大年初二那天,雪又下了起来。贾宝玉正在练诗赋,忽然听到院外传来柳砚的声音:“贾兄!好消息!”柳砚冲进书房,手里挥舞着张纸,“李大人的门生说,今年县试的诗赋题大概率是‘咏雪’,去年他就押中了题!”
贾宝玉眼睛一亮,连忙铺开纸:“快,帮我看看这几句如何——‘六出飞花入户时,坐看青竹变琼枝’,是不是太俗了?”
柳砚凑过去看,提笔改了两个字:“‘六出飞花入户时,静看青竹覆琼枝’,‘静看’比‘坐看’更显从容,也合你如今的性子。”

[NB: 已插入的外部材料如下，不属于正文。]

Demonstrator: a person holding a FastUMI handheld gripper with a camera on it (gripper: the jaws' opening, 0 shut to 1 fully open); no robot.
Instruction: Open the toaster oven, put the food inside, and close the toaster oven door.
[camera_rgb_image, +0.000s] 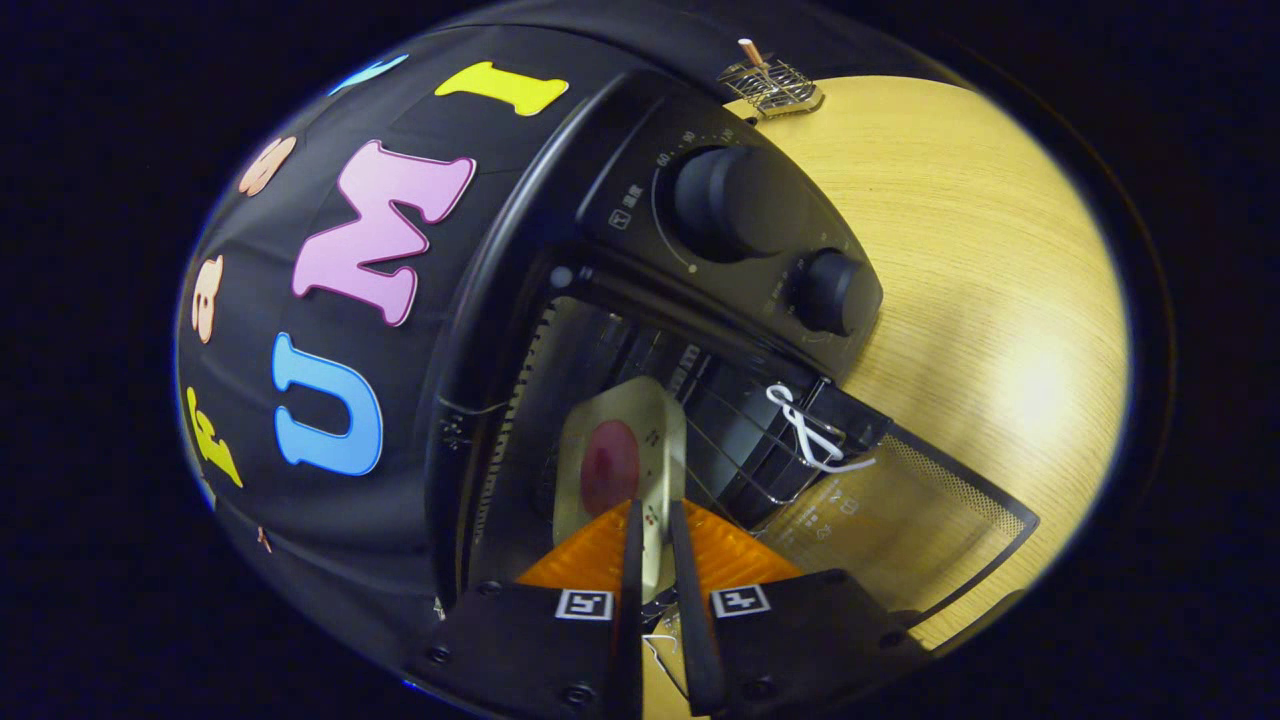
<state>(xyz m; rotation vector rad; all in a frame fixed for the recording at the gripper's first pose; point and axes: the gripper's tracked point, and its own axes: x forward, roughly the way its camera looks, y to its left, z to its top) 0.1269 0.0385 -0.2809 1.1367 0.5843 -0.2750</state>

两人对着诗稿琢磨起来,窗外的雪静静落着,书房里的墨香混着炭火气,酿出种格外踏实的暖。贾宝玉忽然觉得,这漫天风雪里,藏着的不只是寒意,还有破土而出的希望——就像他案头那盆水仙,顶着雪也抽出了新芽,正盼着开春呢。
(七)
县试前一夜,贾宝玉把所有“通关帖”“避坑指南”都重新看了遍,又将考篮里的东西检查了三遍:砚台磨得光滑,墨锭切成小块,连准考证都用浆糊小心地贴在衣襟内侧。做完这一切,他走到窗边,望着潇湘馆的方向,那里的灯还亮着。
“明日,定不负所期。”他轻声说,声音里带着少年人少有的沉稳。风吹过枝头的积雪,簌簌落下,像在为他应和。书房的烛火摇了摇,将他的影子投在墙上,又长又直,再不是从前那副歪歪扭扭的模样了。